RECORDS SHOWN: Begin
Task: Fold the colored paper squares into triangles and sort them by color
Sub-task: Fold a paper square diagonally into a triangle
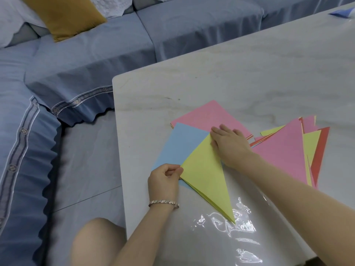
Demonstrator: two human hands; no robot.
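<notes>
A yellow paper folded into a triangle (206, 175) lies on a blue square sheet (182, 144) near the table's left edge. My left hand (165, 180) pinches the triangle's left corner. With flat fingers, my right hand (228, 144) presses on the triangle's upper corner. Behind them sits a stack of paper squares with a pink sheet (207, 116) on top. To the right lies a fanned pile of folded triangles (284, 152) in pink, yellow and red.
The papers rest on a pale marble table (249, 77) whose left edge runs close to my left hand. A clear plastic wrapper (230, 221) lies at the front. A blue sofa (134, 35) with a mustard cushion (67, 16) surrounds the table. A blue object (340, 13) sits far right.
</notes>
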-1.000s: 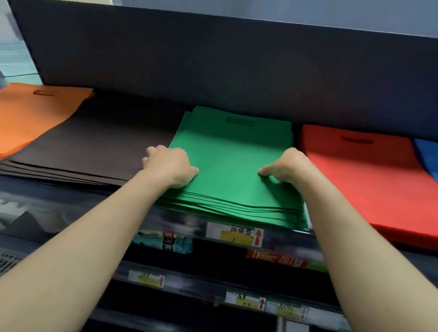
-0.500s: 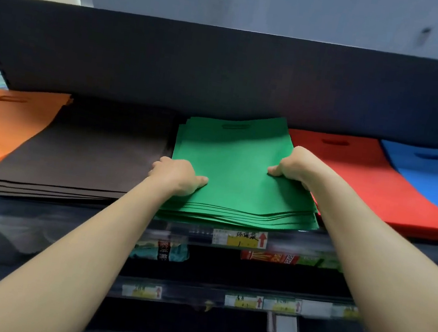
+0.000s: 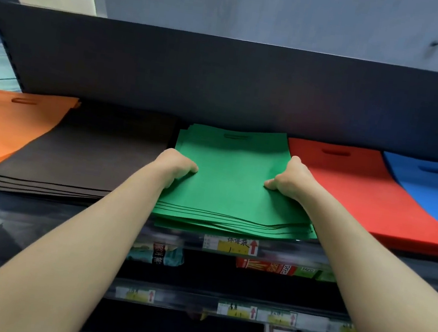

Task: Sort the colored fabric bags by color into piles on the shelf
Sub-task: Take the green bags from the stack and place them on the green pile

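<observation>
Both hands clasp the stack of green bags (image 3: 230, 184), which lies mid-shelf and reaches the front edge of the shelf (image 3: 53, 206). The left hand (image 3: 177, 164) curls round the stack's left side and the right hand (image 3: 291, 179) round its right, thumbs on top. Orange bags (image 3: 2, 131) and black bags (image 3: 96, 158) lie toward the shelf's left end, red bags (image 3: 361, 198) and blue bags (image 3: 437, 189) toward its right.

Green bags (image 3: 233, 178) — flat, stacked mid-shelf (image 3: 367, 255)
</observation>
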The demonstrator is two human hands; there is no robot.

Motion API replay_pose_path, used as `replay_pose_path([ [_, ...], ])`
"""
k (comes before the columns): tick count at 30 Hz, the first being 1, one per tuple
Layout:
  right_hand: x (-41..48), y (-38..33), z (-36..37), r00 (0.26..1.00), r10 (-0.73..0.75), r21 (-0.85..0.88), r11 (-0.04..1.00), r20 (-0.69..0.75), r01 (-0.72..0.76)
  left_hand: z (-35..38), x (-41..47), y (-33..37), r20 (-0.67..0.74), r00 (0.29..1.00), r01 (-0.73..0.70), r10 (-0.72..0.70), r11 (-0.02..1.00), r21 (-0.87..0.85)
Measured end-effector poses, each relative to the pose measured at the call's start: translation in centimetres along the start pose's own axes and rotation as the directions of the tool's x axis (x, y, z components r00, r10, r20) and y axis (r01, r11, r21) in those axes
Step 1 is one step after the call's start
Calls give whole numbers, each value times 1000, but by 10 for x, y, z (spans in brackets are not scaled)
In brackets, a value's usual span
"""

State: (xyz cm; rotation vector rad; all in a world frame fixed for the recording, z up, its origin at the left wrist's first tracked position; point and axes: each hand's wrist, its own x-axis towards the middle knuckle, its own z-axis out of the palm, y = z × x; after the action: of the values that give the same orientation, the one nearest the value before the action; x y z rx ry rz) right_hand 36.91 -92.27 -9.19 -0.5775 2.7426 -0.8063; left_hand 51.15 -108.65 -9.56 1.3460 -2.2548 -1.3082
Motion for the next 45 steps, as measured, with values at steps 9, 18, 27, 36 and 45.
replay_pose_path([
  [9,-4,-11,-32,901,-285,75,943,-327,325,-16,-16,28,-323,876,-374,359,927,16],
  [18,-2,-30,-61,912,-185,619,683,-366,387,-36,-24,31,-400,763,-616,508,760,-208],
  [27,-13,-45,-52,825,-183,452,763,-534,462,-19,-36,34,-555,629,-654,544,756,0],
  [36,-19,-61,-75,828,-214,501,709,-518,496,-45,-38,51,-528,659,-711,536,672,-205],
  [45,-24,-54,-59,800,-225,442,735,-556,514,-34,-25,33,-471,616,-766,631,619,-173],
])
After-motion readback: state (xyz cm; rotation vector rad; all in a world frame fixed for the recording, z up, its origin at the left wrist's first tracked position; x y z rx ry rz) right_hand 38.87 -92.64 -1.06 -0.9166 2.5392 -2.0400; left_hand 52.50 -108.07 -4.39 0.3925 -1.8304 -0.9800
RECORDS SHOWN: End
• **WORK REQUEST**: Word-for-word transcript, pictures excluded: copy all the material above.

• **RESPONSE TO THE EXERCISE**:
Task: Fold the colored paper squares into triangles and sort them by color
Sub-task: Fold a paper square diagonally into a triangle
Demonstrator: two human hands; no robot.
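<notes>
A yellow paper folded into a triangle (206, 175) lies on a blue square sheet (182, 144) near the table's left edge. My left hand (165, 180) pinches the triangle's left corner. With flat fingers, my right hand (228, 144) presses on the triangle's upper corner. Behind them sits a stack of paper squares with a pink sheet (207, 116) on top. To the right lies a fanned pile of folded triangles (284, 152) in pink, yellow and red.
The papers rest on a pale marble table (249, 77) whose left edge runs close to my left hand. A clear plastic wrapper (230, 221) lies at the front. A blue sofa (134, 35) with a mustard cushion (67, 16) surrounds the table. A blue object (340, 13) sits far right.
</notes>
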-1.000s: 
-0.500s: 
+0.000s: 

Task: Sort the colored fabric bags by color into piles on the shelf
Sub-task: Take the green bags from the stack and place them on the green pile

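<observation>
Both hands clasp the stack of green bags (image 3: 230, 184), which lies mid-shelf and reaches the front edge of the shelf (image 3: 53, 206). The left hand (image 3: 177, 164) curls round the stack's left side and the right hand (image 3: 291, 179) round its right, thumbs on top. Orange bags (image 3: 2, 131) and black bags (image 3: 96, 158) lie toward the shelf's left end, red bags (image 3: 361, 198) and blue bags (image 3: 437, 189) toward its right.

Green bags (image 3: 233, 178) — flat, stacked mid-shelf (image 3: 367, 255)
</observation>
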The demonstrator is two human hands; there is no robot.

Motion API replay_pose_path, used as `replay_pose_path([ [_, ...], ])`
"""
k (comes before the columns): tick count at 30 Hz, the first being 1, one per tuple
Layout:
  right_hand: x (-41..48), y (-38..33), z (-36..37), r00 (0.26..1.00), r10 (-0.73..0.75), r21 (-0.85..0.88), r11 (-0.04..1.00), r20 (-0.69..0.75), r01 (-0.72..0.76)
  left_hand: z (-35..38), x (-41..47), y (-33..37), r20 (-0.67..0.74), r00 (0.29..1.00), r01 (-0.73..0.70), r10 (-0.72..0.70), r11 (-0.02..1.00), r21 (-0.87..0.85)
Measured end-effector poses, each relative to the pose measured at the call's start: translation in centimetres along the start pose's own axes and rotation as the directions of the tool's x axis (x, y, z components r00, r10, r20) and y axis (r01, r11, r21) in those axes
Step 1 is one step after the call's start
Calls give whole numbers, each value times 1000, but by 10 for x, y, z (spans in brackets are not scaled)
In brackets, a value's usual span
"""

State: (xyz cm; rotation vector rad; all in a world frame fixed for the recording, z up, its origin at the left wrist's first tracked position; point and axes: each hand's wrist, its own x-axis towards the middle knuckle, its own z-axis out of the palm, y = z × x; after the action: of the values that give the same orientation, the one nearest the value before the action; x y z rx ry rz) right_hand 36.91 -92.27 -9.19 -0.5775 2.7426 -0.8063; left_hand 51.15 -108.65 -9.56 1.3460 -2.2548 -1.3082
Motion for the next 45 steps, as measured, with values at steps 9, 18, 27, 36 and 45.
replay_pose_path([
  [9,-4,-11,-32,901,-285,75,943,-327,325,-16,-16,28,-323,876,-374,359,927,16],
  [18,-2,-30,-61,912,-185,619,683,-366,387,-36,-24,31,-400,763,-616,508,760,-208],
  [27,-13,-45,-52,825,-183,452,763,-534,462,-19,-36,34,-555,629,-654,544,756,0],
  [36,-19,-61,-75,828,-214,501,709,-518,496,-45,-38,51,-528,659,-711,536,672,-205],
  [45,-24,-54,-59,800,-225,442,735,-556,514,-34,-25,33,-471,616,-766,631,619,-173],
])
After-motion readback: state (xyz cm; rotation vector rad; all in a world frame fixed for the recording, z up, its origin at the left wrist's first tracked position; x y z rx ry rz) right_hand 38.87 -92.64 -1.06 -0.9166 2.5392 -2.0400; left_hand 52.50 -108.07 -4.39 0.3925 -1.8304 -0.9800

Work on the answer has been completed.